With lawsuits being filed left and right over “Batterygate,” the equivalent of the FCC in Samsung’s home market of South Korea is now seeking an explanation for the slowing performance of older iPhones.
Several lawsuits — filed in, among other places, California, New York and Illinois — seek class-action to represent iPhone owners nationwide and demand unspecified damages along with, in some cases, reimbursement from Apple. Last week the tech giant released a statement admitting iOS updates would slow down phones, but only to prevent devices with old batteries “from unexpectedly shutting down.”

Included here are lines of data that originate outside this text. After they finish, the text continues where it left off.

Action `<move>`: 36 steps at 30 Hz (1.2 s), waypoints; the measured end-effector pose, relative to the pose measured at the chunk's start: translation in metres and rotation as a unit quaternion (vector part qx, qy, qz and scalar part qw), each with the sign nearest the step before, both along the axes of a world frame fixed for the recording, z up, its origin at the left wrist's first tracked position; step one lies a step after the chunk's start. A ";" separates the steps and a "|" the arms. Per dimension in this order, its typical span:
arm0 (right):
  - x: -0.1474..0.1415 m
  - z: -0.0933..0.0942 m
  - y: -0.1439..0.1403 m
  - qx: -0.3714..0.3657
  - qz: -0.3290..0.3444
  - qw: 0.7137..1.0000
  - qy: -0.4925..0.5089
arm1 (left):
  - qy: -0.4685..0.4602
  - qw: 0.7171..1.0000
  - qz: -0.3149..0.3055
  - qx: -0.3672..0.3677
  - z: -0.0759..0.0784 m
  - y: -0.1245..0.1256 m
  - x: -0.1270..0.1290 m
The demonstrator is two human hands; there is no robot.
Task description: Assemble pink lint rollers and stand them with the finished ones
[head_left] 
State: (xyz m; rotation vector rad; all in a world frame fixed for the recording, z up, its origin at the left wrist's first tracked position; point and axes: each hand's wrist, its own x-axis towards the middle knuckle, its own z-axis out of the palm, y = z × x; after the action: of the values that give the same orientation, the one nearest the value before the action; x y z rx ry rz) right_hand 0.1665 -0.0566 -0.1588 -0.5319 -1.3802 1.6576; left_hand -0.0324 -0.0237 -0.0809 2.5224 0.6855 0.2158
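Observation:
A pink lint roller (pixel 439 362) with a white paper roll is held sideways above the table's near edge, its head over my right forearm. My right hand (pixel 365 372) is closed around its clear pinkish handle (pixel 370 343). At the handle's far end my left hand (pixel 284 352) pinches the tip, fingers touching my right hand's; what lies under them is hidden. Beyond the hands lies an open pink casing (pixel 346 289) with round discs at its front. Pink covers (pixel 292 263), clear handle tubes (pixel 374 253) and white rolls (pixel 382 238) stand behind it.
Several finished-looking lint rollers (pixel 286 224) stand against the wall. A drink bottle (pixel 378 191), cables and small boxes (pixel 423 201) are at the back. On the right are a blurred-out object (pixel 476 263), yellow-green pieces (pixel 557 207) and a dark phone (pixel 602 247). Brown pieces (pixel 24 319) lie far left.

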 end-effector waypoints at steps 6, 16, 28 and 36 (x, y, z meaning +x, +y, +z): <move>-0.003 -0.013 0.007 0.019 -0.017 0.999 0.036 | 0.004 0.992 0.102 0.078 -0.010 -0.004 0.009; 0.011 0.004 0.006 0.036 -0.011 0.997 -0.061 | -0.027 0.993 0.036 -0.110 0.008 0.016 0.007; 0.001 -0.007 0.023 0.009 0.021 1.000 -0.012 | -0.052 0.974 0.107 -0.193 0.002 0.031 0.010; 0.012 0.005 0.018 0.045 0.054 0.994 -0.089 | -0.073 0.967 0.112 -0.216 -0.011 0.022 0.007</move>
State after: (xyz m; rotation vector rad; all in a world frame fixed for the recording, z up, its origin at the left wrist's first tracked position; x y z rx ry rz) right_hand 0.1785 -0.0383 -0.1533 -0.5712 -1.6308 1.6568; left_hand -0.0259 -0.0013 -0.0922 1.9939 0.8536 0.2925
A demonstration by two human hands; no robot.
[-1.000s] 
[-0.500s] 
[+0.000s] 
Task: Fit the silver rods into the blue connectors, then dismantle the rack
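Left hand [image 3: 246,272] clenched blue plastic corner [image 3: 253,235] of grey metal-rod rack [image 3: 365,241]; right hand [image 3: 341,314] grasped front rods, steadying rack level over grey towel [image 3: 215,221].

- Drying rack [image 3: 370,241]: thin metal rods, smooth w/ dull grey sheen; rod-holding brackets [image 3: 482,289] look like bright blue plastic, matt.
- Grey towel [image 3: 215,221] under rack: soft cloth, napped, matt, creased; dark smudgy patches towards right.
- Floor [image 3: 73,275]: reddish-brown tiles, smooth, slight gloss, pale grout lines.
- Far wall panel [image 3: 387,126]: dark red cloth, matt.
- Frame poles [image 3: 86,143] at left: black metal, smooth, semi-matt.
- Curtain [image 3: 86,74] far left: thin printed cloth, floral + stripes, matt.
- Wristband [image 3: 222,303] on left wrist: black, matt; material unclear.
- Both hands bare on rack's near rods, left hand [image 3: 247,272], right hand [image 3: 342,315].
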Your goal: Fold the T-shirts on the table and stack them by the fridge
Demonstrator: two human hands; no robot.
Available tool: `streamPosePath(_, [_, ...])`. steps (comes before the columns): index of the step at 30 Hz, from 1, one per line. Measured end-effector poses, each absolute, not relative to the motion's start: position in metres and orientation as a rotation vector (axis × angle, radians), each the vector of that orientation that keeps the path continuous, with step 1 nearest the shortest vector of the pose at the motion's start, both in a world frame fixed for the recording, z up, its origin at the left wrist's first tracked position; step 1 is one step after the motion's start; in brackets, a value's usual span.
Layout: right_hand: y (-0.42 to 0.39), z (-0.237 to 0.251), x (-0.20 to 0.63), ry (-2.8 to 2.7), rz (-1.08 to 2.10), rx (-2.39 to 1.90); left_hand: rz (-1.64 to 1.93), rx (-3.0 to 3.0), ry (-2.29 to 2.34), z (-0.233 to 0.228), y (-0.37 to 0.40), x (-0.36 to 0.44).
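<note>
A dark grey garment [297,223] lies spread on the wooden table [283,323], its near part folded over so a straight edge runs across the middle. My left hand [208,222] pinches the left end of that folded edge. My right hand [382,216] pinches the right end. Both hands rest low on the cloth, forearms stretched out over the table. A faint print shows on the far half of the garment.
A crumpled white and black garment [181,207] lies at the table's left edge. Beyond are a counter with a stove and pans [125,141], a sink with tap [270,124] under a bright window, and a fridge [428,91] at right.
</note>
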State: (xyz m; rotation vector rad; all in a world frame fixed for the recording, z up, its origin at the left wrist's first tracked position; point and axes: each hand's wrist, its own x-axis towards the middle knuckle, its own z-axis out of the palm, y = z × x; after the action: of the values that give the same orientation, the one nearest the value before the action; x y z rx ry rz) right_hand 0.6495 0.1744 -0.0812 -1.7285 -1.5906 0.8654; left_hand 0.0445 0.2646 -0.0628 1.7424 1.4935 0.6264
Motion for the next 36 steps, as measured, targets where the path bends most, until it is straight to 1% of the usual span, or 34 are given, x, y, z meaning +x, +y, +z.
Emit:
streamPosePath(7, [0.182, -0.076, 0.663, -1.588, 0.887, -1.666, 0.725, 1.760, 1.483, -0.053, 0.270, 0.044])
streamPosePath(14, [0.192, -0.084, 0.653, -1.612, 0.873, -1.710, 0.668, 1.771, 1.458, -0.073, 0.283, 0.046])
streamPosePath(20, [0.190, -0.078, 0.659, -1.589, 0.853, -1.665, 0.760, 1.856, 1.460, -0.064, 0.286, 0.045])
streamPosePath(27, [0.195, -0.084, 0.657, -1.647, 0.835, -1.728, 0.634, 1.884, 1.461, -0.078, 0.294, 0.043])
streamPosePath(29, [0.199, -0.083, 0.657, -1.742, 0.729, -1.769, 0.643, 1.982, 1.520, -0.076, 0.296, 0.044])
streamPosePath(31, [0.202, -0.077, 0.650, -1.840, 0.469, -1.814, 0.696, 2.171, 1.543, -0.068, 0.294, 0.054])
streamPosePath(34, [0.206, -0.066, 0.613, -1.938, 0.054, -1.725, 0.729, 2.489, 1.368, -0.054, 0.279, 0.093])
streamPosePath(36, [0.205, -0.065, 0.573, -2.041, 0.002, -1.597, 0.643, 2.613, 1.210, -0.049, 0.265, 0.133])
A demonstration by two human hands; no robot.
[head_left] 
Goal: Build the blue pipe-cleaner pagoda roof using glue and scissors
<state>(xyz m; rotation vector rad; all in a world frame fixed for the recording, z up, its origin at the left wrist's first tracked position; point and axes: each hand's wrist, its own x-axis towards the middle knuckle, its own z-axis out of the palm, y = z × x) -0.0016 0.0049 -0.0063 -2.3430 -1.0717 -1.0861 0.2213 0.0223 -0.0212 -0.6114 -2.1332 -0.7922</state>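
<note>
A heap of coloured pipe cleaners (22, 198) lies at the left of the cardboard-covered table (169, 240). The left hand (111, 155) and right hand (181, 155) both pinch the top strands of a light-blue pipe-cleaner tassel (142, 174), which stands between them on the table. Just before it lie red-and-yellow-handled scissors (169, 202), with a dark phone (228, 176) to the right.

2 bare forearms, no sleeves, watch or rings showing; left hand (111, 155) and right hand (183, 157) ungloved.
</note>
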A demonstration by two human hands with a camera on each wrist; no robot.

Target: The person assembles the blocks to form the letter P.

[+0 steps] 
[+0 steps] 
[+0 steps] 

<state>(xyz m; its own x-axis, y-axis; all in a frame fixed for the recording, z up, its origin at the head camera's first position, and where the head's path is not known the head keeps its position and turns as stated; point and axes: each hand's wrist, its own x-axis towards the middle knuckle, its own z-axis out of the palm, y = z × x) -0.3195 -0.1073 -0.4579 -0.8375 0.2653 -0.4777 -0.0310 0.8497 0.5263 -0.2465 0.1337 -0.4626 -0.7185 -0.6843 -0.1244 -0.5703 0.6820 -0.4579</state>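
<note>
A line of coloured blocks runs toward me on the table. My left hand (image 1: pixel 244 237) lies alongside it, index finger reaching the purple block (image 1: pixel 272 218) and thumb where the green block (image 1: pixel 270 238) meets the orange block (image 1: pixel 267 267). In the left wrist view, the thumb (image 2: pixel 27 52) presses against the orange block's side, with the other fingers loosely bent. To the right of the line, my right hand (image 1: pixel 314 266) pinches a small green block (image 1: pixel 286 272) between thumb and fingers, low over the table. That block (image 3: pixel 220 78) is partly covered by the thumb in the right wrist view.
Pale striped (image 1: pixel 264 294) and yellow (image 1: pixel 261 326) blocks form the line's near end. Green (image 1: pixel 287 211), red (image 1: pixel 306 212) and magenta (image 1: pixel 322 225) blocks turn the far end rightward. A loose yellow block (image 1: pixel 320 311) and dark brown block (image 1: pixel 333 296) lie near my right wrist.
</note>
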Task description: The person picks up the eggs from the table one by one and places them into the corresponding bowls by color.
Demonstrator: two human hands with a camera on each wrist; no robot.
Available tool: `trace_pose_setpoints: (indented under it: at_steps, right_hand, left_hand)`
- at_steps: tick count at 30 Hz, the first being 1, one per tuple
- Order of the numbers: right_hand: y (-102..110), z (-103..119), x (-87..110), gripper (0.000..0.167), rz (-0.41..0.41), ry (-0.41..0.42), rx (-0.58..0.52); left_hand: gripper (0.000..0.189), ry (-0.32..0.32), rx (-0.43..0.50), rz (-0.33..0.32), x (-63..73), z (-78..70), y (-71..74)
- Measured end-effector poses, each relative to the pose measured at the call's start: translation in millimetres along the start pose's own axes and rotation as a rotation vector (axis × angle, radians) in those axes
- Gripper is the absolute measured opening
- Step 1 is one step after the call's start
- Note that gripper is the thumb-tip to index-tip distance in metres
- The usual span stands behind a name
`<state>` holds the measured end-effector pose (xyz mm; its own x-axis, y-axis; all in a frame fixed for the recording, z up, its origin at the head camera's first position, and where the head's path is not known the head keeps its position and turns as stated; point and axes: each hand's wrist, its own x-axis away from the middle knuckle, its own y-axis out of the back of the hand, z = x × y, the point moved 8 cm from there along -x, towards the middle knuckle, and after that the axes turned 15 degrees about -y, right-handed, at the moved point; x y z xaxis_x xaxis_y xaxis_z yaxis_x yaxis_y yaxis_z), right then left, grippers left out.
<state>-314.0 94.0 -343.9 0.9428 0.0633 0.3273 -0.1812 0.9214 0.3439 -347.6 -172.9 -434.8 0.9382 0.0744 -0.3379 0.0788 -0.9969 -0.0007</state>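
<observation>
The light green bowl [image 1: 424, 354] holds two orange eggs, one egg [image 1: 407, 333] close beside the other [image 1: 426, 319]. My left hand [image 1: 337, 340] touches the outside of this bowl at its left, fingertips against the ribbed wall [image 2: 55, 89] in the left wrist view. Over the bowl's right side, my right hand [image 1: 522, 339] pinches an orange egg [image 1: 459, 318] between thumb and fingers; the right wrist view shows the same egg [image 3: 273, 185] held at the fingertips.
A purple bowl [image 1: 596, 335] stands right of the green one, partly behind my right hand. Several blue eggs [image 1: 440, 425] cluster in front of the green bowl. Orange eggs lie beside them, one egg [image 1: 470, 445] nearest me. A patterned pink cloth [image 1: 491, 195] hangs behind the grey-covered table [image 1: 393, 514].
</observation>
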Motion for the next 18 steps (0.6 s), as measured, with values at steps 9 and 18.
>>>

Now the Korea Herald reports that Korean broadcasting and telecom regulator has formally sought an explanation from Apple on allegations that it tried to defraud customers by deliberately slowing down devices without warning.
“We are hoping to get some answers on whether Apple intentionally restricted the performance of old iPhones and tried to hide this from customers,” said the Korea Communications Commission.
The KCC has no jurisdiction over Apple, which is categorized as a multinational firm. It can’t launch an official probe and can only seek an explanation at the most, notes the Korea Herald.
Also, a new criminal lawsuit has been filed in France over Apple’s “planned obsolescence” of the iPhone. The complaint filed by Halte à l’Obsolescence Programmée, or Stop Planned Obsolescence, could carry a maximum prison sentence of two years, a fine of up to 300,000 euros, and 5% of the company’s profits, according to TheLocal.fr.